# DIRECTIONS
Reproduce the records below in their entirety, character for character.
*** Opening RECORDS TO PROCESS ***
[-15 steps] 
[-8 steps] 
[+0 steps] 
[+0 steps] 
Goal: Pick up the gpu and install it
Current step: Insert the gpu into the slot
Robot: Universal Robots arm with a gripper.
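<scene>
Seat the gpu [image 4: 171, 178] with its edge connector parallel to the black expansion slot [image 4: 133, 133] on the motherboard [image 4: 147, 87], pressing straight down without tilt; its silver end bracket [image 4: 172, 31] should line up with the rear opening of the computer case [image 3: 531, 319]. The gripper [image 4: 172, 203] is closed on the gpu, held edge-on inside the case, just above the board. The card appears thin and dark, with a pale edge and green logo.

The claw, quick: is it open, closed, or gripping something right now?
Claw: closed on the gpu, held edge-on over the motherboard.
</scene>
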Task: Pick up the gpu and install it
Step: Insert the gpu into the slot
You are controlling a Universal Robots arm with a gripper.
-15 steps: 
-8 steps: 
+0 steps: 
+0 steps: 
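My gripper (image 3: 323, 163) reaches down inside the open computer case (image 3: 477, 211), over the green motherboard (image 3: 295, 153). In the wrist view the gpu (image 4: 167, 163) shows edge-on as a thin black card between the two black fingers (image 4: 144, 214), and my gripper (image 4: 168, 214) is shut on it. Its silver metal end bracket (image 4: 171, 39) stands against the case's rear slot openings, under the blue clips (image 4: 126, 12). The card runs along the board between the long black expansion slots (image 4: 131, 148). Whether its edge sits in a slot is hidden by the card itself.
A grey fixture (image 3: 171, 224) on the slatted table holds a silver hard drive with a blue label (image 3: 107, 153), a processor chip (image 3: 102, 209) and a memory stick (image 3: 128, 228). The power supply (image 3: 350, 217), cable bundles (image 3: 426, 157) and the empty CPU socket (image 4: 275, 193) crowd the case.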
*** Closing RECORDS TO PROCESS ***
# RESPONSE TO THE TASK
[-15 steps] 
[-8 steps] 
[+0 steps] 
[+0 steps] 
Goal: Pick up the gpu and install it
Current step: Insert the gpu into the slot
Robot: Universal Robots arm with a gripper.
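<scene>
Seat the gpu [image 4: 171, 178] with its edge connector parallel to the black expansion slot [image 4: 133, 133] on the motherboard [image 4: 147, 87], pressing straight down without tilt; its silver end bracket [image 4: 172, 31] should line up with the rear opening of the computer case [image 3: 531, 319]. The gripper [image 4: 172, 203] is closed on the gpu, held edge-on inside the case, just above the board. The card appears thin and dark, with a pale edge and green logo.

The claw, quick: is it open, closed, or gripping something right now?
Claw: closed on the gpu, held edge-on over the motherboard.
</scene>
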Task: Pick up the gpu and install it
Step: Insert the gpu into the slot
You are controlling a Universal Robots arm with a gripper.
-15 steps: 
-8 steps: 
+0 steps: 
+0 steps: 
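My gripper (image 3: 323, 163) reaches down inside the open computer case (image 3: 477, 211), over the green motherboard (image 3: 295, 153). In the wrist view the gpu (image 4: 167, 163) shows edge-on as a thin black card between the two black fingers (image 4: 144, 214), and my gripper (image 4: 168, 214) is shut on it. Its silver metal end bracket (image 4: 171, 39) stands against the case's rear slot openings, under the blue clips (image 4: 126, 12). The card runs along the board between the long black expansion slots (image 4: 131, 148). Whether its edge sits in a slot is hidden by the card itself.
A grey fixture (image 3: 171, 224) on the slatted table holds a silver hard drive with a blue label (image 3: 107, 153), a processor chip (image 3: 102, 209) and a memory stick (image 3: 128, 228). The power supply (image 3: 350, 217), cable bundles (image 3: 426, 157) and the empty CPU socket (image 4: 275, 193) crowd the case.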

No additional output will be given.